Multigenerational Family Vacations
Multigenerational Family Vacations
Dorothy Jordon (Family Travel Expert) gives expert video advice on: Why would I travel with my parents or in-laws?; How can I avoid potential conflicts when traveling with extended family members?; What are some tips for staying at a family member's home? and more...
Why would I travel with my parents or in-laws?
Today's grandparents don't live next door like they used to. One of the ways that you get to spend time, and that your child gets to know your parents or your in-laws, is that you go on vacation together. I like it because it takes away a lot of the negatives when you go on vacation. If I took my kids to my mothers house, as wonderful as she was, she would say, Oh, don't touch this. Don't touch that. But when we went to a neutral setting, she didn't care, and it didnt matter as it wasn't her house. I think it is really important, though - one of the things parents do very frequently is that they make their parents the babysitters. As much as they want to babysit for their kids, I think it should come from them, not from you. You shouldn't expect your parents to babysit. You should expect them to have a good time with your kids and you should expect them to have a good time with you. If they want to babysit while you go out, that's great, but there's no reason why they shouldn't enjoy it as well.
How far in advance should I plan a vacation with my extended family?
Multi-generation family vacations need to be planned further in advance than other vacations. It's interesting, I think I mentioned this before, that the older generation and the younger generation are very similar in a lot of ways - they both like to know what to expect and what's expected, and they want to hear about it three days in advance as it takes them more time to plan. As we get older, our time values change, and maybe it is to have something to look forward to. You need to do it a little bit in advance because you need to tell the other generation what's happening and give them an opportunity to say, I'm not sure if that's going to work for us. You need a little bit more time.
Where can I find help planning a multigenerational vacation?
Multigenerational family vacations include the three generations, or four generations - in my family we have four generations now. An intergrational trip is just the grandparents and the grandchildren, and there are tour operators out there. There are a lot of things that you need to look at. Again, if you are traveling with a grandparent who may have a cane or a walker or a wheelchair, you need to make sure that things are accessible. You don't want to go to a place that has too many stairs, and you don't want to go to a place that's too far from the beach. So it's very similar to when you're planning for a young child. You don't want to go to a family resort where there are only going to be young people there and that your in-laws or your parents are not going to have anybody that they could really relate to. To some parents it doesn't matter, because you're going and the family just spends its time together. But it's also nice if you separate - I think part of every family vacation is what I call Time Together, Time Apart - it's good to try to balance those things. We have the most socialized group of children that America has ever seen. They've been in daycare, they go to afterschool, they like playing with their peers; they're not used to being with their parents 24/7. We're not hip-to-hip with our kids all the time.

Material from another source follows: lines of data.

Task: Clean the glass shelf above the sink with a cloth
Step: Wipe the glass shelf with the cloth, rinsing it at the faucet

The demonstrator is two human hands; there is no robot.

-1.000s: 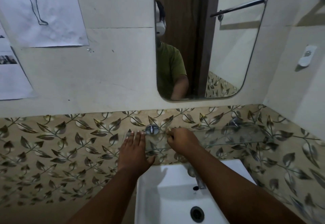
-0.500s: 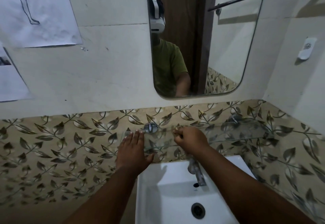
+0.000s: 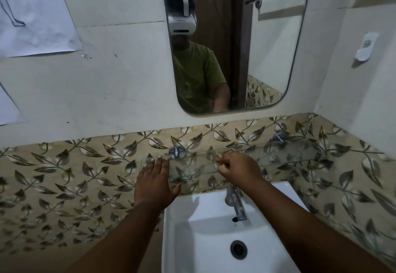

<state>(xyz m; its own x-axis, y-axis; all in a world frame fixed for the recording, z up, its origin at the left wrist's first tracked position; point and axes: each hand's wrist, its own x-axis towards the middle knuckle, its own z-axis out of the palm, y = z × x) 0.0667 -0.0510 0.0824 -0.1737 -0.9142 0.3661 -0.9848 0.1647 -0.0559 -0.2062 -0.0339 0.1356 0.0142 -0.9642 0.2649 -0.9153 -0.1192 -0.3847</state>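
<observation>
White sink (image 3: 182, 230) nearest us, tap (image 3: 235, 204) at its back edge. Above it, the left hand (image 3: 155, 180) lies flat, fingers spread, on the glass shelf (image 3: 289, 155). The right hand (image 3: 239, 168) is curled in a fist mid-shelf; a cloth inside, I can't tell. Mirror (image 3: 274, 58) behind.

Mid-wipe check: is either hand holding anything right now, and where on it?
The left hand lies flat and open on the glass shelf, holding nothing. The right hand is fisted on the shelf; only a pale scrap shows at its fingertips, perhaps the cloth.
</observation>
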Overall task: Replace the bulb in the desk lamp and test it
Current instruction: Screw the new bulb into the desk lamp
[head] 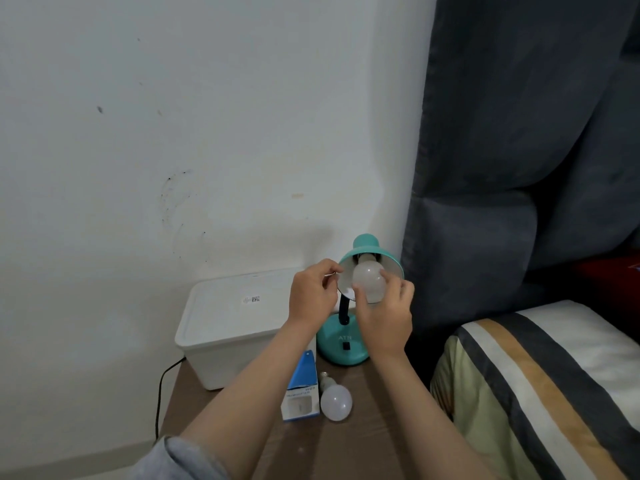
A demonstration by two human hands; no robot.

So I think it's important that they have the opportunity to play with their peers, that they go someplace where there are going to be other children there. The same applies for the older generation, that they too have something they like to do. Maybe they want to play golf. My husband and I are not golfers, but my mother and father were golfers, so they would play golf and we would spend time with the kids - we would go bikeriding. Afterwards, they would spend time with the kids. Everybody does it differently - you need to make it work for you. I keep repeating that because it's really, really important to understand that your brother's favorite vacation and your best friend's best vacation ever may not be the best vacation for your family.
What types of accommodations are best when traveling with extended family?
All different types of accomodations work. I like the idea of renting a house, and I also like the idea of making sure that somebody comes in everyday to do the chores, so that you don't have any arguments about it. I remember once we actually rented two apartments, one for my parents and one for us. Each had an extra bedroom, so the kids could go back and forth. Sometimes they spent time with my parents and sometimes with us. I love the idea of having a place where you can all sit together, whether it's a big fireplace in a ski, in a ski-rental, or whether it's just at the dining room table, sitting outside watching the water over the beach. Where it is located is important - with these very large resorts you have accomodations spread out all over the place, so you need to figure out what you, and most importantly what your kids are going to use most, because the adults can always get there. If your kids are real beach goers, you'll want to make sure that you're close to the beach. If your kids are of that age where they want to play golf, then you want to stay near the golf course. You have to make a lot of choices, but it's really not as difficult as it would seem. Again, the important part is what you're doing together.
What are some tips for staying at a family member's home?
My first tip about staying at a family member's home is, don't. Not because they don't love you when you don't love them, but if you are staying at somebody else's home, it's really important to understand their rules, understand their regulations, and to make sure that your kids understand that. If you stay at a home where they eat dinner every night at six o'clock, then you will have to be back by six for dinner. You have to go along with the flow but not your flow, their flow.